> _WHAT IS REQUIRED_: Write out, word for word, every line in the data below from the one containing "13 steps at" to the one containing "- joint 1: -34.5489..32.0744", both of them included.

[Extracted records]
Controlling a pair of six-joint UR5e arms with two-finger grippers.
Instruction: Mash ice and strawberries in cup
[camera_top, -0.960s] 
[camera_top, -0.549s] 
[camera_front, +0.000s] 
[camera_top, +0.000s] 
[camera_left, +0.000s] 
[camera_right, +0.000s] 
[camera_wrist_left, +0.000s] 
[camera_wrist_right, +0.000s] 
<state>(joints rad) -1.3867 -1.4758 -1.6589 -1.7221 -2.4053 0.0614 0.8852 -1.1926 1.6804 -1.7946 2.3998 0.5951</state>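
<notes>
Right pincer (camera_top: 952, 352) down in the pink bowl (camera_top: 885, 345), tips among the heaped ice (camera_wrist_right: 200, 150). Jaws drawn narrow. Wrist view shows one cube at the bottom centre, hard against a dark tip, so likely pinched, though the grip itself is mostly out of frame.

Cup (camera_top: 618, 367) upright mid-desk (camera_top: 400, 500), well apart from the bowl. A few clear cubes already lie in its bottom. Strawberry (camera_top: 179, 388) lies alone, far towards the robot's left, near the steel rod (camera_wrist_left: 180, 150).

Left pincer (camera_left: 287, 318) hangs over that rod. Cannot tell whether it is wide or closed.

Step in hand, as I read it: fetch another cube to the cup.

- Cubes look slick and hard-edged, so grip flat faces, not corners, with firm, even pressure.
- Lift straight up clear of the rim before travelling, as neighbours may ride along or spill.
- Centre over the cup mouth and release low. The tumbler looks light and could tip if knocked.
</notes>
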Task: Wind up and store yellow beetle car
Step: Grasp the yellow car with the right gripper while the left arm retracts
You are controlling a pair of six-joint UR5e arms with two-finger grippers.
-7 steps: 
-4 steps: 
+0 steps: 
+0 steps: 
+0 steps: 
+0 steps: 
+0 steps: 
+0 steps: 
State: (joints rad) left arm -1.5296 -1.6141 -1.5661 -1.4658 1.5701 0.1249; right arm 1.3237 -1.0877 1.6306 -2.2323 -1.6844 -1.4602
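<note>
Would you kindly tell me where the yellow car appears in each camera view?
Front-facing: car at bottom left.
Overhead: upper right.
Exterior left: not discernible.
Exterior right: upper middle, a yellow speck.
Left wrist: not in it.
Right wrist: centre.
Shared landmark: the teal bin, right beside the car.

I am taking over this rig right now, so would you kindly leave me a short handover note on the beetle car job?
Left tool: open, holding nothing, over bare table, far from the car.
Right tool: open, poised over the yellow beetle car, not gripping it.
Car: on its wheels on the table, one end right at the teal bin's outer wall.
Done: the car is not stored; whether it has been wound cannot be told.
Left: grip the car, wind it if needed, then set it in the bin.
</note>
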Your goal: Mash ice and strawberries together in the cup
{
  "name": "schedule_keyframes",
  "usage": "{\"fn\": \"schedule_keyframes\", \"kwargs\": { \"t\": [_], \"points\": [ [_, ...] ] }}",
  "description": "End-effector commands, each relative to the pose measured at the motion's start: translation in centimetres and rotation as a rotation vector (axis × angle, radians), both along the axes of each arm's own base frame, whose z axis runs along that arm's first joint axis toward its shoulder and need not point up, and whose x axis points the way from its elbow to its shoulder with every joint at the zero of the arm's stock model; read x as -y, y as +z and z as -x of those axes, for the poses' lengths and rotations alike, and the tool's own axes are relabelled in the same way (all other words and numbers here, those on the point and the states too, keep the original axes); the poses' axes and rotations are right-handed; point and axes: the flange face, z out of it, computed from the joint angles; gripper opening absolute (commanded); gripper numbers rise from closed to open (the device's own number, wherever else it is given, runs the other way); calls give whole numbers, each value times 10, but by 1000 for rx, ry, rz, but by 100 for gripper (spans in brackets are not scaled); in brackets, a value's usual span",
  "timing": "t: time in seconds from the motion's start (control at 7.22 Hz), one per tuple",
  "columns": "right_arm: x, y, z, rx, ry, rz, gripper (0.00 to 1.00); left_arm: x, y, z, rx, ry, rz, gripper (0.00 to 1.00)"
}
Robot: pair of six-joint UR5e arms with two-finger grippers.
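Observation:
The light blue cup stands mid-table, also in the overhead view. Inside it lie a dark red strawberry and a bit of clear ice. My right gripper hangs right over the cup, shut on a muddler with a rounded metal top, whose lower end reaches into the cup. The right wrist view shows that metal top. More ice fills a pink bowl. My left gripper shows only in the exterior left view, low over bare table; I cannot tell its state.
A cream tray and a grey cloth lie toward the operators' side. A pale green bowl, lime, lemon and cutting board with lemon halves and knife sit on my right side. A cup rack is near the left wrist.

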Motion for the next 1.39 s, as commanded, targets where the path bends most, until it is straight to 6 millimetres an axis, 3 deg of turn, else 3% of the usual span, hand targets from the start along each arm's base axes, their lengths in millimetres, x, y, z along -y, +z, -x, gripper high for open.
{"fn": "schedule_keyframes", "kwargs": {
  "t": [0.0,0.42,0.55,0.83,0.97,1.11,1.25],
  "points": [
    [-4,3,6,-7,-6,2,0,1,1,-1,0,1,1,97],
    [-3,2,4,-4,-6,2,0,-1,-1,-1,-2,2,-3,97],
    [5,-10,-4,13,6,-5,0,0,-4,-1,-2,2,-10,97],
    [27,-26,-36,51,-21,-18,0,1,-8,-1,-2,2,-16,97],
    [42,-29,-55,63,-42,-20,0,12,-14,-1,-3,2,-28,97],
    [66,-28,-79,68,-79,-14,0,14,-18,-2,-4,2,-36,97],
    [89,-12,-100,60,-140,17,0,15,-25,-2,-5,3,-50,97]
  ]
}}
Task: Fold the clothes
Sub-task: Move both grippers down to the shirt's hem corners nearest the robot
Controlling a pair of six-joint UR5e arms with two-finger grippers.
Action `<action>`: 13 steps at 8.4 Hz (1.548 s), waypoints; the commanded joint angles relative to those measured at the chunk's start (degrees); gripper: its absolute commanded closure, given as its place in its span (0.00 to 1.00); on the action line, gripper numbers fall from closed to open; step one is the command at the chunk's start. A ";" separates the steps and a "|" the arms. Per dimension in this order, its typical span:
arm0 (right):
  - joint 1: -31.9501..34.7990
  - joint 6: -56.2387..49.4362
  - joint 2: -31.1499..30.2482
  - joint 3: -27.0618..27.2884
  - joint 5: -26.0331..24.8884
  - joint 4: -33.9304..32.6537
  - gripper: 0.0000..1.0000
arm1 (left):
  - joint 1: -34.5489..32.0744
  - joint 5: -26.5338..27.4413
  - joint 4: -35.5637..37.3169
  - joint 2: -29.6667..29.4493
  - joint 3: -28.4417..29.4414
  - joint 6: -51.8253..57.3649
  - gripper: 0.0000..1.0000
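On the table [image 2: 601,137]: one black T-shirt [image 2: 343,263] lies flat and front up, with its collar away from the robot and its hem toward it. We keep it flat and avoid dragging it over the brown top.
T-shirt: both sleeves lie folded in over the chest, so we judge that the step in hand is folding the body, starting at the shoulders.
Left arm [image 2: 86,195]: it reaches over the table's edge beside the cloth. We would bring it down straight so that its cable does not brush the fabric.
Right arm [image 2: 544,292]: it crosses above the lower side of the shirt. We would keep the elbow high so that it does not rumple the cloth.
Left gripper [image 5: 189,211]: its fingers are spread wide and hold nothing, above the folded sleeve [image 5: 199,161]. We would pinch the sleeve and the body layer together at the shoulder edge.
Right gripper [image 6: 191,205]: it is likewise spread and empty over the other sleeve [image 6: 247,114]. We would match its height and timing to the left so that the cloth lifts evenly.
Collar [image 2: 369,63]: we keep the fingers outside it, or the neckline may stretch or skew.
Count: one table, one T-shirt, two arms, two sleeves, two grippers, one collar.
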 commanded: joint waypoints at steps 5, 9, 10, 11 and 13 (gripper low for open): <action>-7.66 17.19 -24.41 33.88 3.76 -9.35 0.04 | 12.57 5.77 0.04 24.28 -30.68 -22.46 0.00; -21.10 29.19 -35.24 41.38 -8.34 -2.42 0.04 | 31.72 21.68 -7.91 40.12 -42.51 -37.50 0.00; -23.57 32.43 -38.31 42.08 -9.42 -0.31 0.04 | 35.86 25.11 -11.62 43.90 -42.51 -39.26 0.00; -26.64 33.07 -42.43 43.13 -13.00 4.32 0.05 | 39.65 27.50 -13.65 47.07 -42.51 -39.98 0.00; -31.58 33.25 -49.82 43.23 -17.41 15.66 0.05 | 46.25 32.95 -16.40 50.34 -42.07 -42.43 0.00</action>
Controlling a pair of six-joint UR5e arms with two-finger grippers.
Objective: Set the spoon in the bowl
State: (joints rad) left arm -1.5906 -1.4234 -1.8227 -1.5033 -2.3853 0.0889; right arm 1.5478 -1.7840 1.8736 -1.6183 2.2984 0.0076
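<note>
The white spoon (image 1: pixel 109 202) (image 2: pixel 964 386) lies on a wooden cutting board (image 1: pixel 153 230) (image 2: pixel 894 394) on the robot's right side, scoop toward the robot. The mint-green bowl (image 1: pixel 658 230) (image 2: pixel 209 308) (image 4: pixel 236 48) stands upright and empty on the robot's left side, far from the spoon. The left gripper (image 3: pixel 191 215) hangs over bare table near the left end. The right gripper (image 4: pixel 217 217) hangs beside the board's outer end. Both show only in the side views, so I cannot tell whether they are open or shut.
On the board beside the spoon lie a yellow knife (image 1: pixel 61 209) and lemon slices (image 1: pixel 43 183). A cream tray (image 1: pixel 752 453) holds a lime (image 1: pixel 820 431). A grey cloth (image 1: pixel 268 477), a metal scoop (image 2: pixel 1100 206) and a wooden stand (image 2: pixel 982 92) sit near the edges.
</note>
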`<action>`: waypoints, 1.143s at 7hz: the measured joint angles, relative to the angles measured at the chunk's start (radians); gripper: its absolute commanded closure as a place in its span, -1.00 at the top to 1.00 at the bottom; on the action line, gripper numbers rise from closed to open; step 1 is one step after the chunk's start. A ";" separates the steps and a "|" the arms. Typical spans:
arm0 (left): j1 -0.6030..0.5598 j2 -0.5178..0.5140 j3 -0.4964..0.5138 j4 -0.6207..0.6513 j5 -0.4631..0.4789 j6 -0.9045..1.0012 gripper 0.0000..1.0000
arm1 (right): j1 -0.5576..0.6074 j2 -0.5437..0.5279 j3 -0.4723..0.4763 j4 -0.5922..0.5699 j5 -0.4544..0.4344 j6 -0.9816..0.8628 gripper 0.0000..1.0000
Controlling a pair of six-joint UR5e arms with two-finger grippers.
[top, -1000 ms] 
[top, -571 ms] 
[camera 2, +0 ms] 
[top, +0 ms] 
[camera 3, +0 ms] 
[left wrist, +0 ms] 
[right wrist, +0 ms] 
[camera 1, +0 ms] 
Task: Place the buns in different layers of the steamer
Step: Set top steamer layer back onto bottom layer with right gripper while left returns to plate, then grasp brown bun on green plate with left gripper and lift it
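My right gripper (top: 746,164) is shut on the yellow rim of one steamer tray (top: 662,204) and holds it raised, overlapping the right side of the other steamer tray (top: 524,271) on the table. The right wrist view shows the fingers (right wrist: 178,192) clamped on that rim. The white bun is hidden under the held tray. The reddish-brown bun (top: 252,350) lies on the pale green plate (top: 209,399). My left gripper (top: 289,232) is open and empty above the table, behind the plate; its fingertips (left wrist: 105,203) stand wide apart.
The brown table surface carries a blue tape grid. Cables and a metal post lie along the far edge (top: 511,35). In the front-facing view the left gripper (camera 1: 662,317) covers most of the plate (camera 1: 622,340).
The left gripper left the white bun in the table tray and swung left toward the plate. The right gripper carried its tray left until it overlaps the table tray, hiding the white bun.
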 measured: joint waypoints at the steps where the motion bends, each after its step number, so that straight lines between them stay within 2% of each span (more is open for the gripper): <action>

> _RESULT OF THIS EXERCISE_:
Action `<action>`: 13 steps at 8.4 Hz (1.548 s), waypoints; the commanded joint angles relative to those measured at the chunk's start (degrees); gripper: its absolute commanded closure, given as its place in its span (0.00 to 1.00); on the action line, gripper numbers fall from closed to open; step one is the command at the chunk's start. A ";" separates the steps and a "|" the arms. Per dimension in this order, its typical span:
arm0 (right):
  - joint 1: -31.9501..34.7990
  - joint 6: -56.2387..49.4362
  - joint 2: -31.1499..30.2482
  - joint 3: -27.0618..27.2884
  - joint 5: -26.0331..24.8884
  - joint 4: -33.9304..32.6537
  - gripper: 0.0000..1.0000
arm1 (left):
  - joint 1: -34.5489..32.0744

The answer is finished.